Average Precision (AP) @[ IoU=0.50:0.95 | area= all | maxDets=100 ] = 0.000
Average Precision (AP) @[ IoU=0.50 | area= all | maxDets=100 ] = 0.002
Average Precision (AP) @[ IoU=0.75 | area= all | maxDets=100 ] = 0.000
Average Precision (AP) @[ IoU=0.50:0.95 | area= small | maxDets=100 ] = 0.000
Average Precision (AP) @[ IoU=0.50:0.95 | area=medium | maxDets=100 ] = 0.000
Average Precision (AP) @[ IoU=0.50:0.95 | area= large | maxDets=100 ] = 0.000
Average Recall (AR) @[ IoU=0.50:0.95 | area= all | maxDets= 1 ] = 0.000
Average Recall (AR) @[ IoU=0.50:0.95 | area= all | maxDets= 10 ] = 0.006
Average Recall (AR) @[ IoU=0.50:0.95 | area= all | maxDets=100 ] = 0.040
Average Recall (AR) @[ IoU=0.50:0.95 | area= small | maxDets=100 ] = 0.002
Average Recall (AR) @[ IoU=0.50:0.95 | area=medium | maxDets=100 ] = 0.026
Average Recall (AR) @[ IoU=0.50:0.95 | area= large | maxDets=100 ] = 0.050
I haven't changed the *.ckpt files just downloaded the original pretrained version of ssd_mobilenet_v2_coco_2018_03_29 and used these and linked them in the .config file.
I'm trying to figure it out for more than a day. Thank you for help.

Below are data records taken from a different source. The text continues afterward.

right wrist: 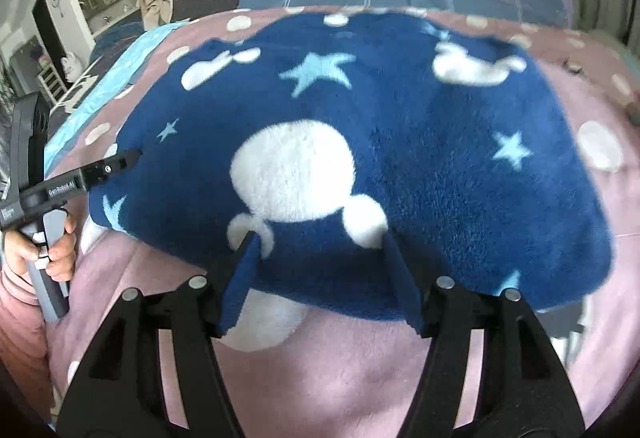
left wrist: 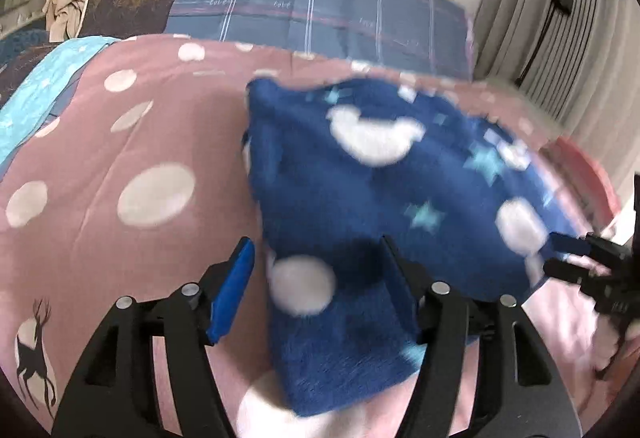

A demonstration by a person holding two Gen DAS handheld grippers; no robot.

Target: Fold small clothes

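Right wrist view showed both grippers' fingers point(right wrist: 394, 270) spread wide, gripping nothing; the blue fleece garment point(right wrist: 400, 158) at twelve o'clock could bunch if pinched unevenly.

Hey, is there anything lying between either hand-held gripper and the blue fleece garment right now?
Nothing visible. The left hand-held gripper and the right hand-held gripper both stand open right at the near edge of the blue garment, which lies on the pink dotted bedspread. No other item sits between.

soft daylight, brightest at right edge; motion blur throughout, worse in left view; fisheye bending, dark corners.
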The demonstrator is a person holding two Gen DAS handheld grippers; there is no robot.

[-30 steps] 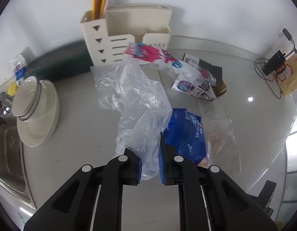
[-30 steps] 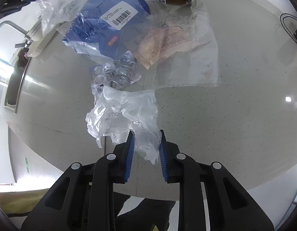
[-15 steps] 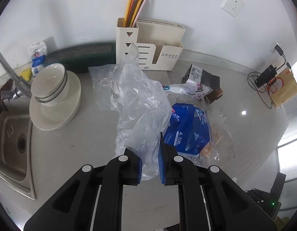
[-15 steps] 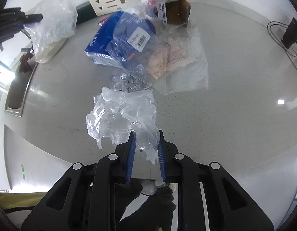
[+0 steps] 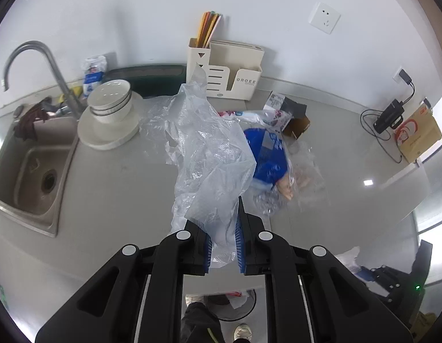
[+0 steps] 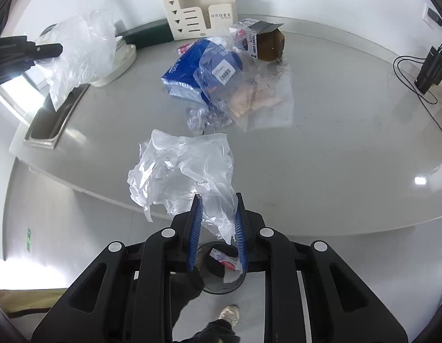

I recently ran into the same issue as Miroslav (exact same 4 warning messages). While @GPhilo is right that this warning message means that the checkpoint doesn't match the model, it appears that there was an issue generating this specific pre-trained checkpoint. Specifically, the ssd_mobilenet_v2_coco_2018_03_29.tar.gz
checkpoint seems to have been generated using a pre-release version of the config file. Here is the link to the related issue on GitHub:
https://github.com/tensorflow/models/issues/5315
In the end, I switched from the ssd_mobilenet_v2_coco.config
file in the tensorflow/models git repo to the pipeline.config
file included with the pre-trained checkpoint. Besides the normal settings that need changing, you also need to remove the batch_norm_trainable
flag. More info on this bug is here:
https://github.com/tensorflow/models/issues/4066
Note: My first attempt was to switch to the quantized version of MobileNet V2 SSD, but I didn't get the accuracy that I hoped for after re-training the model with my data set (not sure why).